The use of animal hides to protect humans from the weather is believed to date back hundreds of thousands of years.
In ancient times, killed animals were probably skinned so that the raw hide could be used as a primitive rain cover or perhaps even as a blanket. The timing is not precise, but it was probably between 8,000 and 4,000 B.C. before people discovered (by chance or trial) a way to extend the life of raw hides through tanning, thus producing the first forms of leather.
The earliest forms of tanning probably involved the use of salts, smoke, urine and the application of animal fats to the raw hide, but history attributes the invention of the first vegetable tanning process to the Greeks, so that by 500 B.C., vegetable-tanned leather was a well-established trade in the region.
Where does the word TANNING come from?
The word 'tanning' comes from tannin: a polyphenol (micronutrient) naturally occurring in plants, seeds, bark, wood, leaves and fruit peel that prevents the disintegration of collagen fibres in the hide.
From Greece, the commerce and know-how spread to Egypt and then to the Romans, where leather was used for armour, harnesses and saddles, often with embellishments and decorations made by punching or stamping the leather.

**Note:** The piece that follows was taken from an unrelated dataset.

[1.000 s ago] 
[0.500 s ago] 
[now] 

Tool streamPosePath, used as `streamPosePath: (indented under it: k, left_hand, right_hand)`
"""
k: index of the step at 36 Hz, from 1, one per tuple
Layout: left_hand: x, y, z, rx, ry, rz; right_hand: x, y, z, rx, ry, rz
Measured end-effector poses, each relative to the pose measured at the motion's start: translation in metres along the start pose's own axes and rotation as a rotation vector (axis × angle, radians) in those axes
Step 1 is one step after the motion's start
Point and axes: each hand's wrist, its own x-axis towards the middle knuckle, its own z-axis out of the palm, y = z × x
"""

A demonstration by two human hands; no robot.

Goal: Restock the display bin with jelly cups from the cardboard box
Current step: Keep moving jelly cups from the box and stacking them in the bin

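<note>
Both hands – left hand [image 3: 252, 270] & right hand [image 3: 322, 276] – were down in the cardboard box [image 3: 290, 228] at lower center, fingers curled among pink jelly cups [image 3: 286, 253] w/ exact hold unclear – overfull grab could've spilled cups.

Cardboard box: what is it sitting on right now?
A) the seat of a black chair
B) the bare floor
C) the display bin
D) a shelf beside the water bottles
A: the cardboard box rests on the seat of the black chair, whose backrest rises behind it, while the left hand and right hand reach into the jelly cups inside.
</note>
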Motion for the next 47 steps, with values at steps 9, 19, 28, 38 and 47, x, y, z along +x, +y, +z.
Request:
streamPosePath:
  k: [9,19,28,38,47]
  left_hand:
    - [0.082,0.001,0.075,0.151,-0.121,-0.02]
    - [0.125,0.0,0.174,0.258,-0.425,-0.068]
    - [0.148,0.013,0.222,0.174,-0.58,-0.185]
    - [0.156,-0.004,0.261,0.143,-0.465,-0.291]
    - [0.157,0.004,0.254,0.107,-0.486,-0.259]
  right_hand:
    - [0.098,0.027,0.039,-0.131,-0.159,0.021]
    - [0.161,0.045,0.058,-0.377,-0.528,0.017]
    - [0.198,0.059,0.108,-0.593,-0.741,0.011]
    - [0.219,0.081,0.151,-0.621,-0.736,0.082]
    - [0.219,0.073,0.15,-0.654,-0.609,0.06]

While the use of leather continued to spread and vegetable tanning techniques were further improved and perfected, it was not until the 19th century that advances in chemistry led to the next major development in leather production: chrome tanning.
Between 1840 and 1850, the German technologist Friedrich Ludwig Knapp and the Swedish chemist Carl Erengisle Hyltén-Cavallius discovered the use of chromium salts to accelerate the tanning process, shortening the tanning process from months to days and allowing the production of softer leathers for which wider applications could be found in the furniture, automobile and clothing industries. This new process also reduced the cost of leather articles, making them more affordable. Today, around 90% of the leather produced in the world is chrome tanned.
Subsequently, more attention has been focused on improving the health, safety and environmental impact aspects of the tanning process, for example by replacing whale oils, eliminating carcinogenic products and treating waste water.